Un processus qui nous habite entièrement
Écrire un roman, c’est bien plus que coucher des mots sur une page. C’est vivre plusieurs vies en même temps, respirer au rythme de ses personnages, traverser leurs émotions, porter leurs colères et leurs espoirs. Depuis le début de l’année, j’ai travaillé sur Les Murmures de Saint-Erwan : une première phase d’écriture, une relecture en bêta, puis cinq mois de mise en sommeil avant de plonger à nouveau dans la réécriture pendant un mois intense.
Quand j’ai posé le point final, j’ai senti une déchirure. Comme si je refermais une porte derrière laquelle je laissais une partie de moi.

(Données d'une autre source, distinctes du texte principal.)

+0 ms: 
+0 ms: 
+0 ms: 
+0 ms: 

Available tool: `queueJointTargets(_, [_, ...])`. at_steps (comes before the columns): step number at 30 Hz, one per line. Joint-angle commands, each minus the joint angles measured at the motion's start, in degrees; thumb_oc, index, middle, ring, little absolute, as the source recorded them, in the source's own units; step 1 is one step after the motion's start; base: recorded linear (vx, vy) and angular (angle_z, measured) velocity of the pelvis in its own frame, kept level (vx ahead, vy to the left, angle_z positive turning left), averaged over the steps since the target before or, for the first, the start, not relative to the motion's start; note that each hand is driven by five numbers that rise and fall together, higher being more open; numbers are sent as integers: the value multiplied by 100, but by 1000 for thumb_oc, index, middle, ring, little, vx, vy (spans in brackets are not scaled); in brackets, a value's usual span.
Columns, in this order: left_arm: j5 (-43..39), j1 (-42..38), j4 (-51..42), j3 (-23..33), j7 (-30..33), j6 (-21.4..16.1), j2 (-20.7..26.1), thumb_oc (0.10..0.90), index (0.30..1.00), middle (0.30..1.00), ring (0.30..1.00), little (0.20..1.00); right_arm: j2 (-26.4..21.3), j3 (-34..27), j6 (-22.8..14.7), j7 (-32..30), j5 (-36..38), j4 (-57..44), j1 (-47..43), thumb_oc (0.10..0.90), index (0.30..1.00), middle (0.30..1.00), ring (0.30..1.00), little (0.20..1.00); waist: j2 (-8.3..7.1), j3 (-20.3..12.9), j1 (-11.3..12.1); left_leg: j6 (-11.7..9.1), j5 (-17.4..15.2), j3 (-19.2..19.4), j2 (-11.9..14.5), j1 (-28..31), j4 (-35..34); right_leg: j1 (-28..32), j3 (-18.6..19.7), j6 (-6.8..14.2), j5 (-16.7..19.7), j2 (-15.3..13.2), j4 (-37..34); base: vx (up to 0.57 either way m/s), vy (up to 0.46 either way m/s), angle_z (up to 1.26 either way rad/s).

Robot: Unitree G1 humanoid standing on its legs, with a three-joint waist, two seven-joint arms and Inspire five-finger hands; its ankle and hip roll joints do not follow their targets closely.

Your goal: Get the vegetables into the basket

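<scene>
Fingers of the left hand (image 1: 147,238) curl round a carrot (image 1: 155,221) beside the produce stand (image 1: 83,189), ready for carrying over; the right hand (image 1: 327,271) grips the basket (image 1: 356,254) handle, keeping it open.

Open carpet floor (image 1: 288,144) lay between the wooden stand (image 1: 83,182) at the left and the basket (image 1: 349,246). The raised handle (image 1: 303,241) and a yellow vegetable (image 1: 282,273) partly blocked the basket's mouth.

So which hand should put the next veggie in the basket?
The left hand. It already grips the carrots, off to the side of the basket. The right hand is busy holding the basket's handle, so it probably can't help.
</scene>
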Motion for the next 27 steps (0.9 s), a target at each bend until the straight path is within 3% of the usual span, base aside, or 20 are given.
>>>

Quand les personnages deviennent une famille
Quand on vit avec ses personnages jour après jour, ils finissent par occuper une place bien réelle dans notre quotidien. On pense à eux sous la douche, on réécrit leurs dialogues en cuisinant, on s’endort en imaginant la suite de leurs histoires. Ils deviennent des compagnons de route, parfois même des amis.
Alors, quand tout s’arrête, c’est un peu comme une séparation. On a l’impression de leur dire adieu, de quitter une maison dans laquelle on avait trouvé refuge.
Transformer ce vide en tremplin
Ce sentiment n’est pas une faiblesse. Il est le signe que l’histoire a été pleinement vécue, habitée, incarnée. Pour moi, il est aussi le moteur qui me pousse à continuer d’écrire. Je prends le temps de laisser retomber la poussière émotionnelle, de relire quelques passages, de savourer ce qui a été accompli. Puis, petit à petit, une nouvelle idée surgit, un personnage s’invite, et l’envie d’écrire revient.
L’écriture est un cycle. Chaque fin contient déjà les prémices d’un nouveau commencement.
Finir un roman, c’est laisser partir une part de soi. C’est accepter que l’histoire vive désormais sans nous, entre les mains des lecteurs. C’est aussi reconnaître que ce vide n’est pas une absence, mais la preuve tangible que l’on a aimé intensément l’univers que l’on a créé.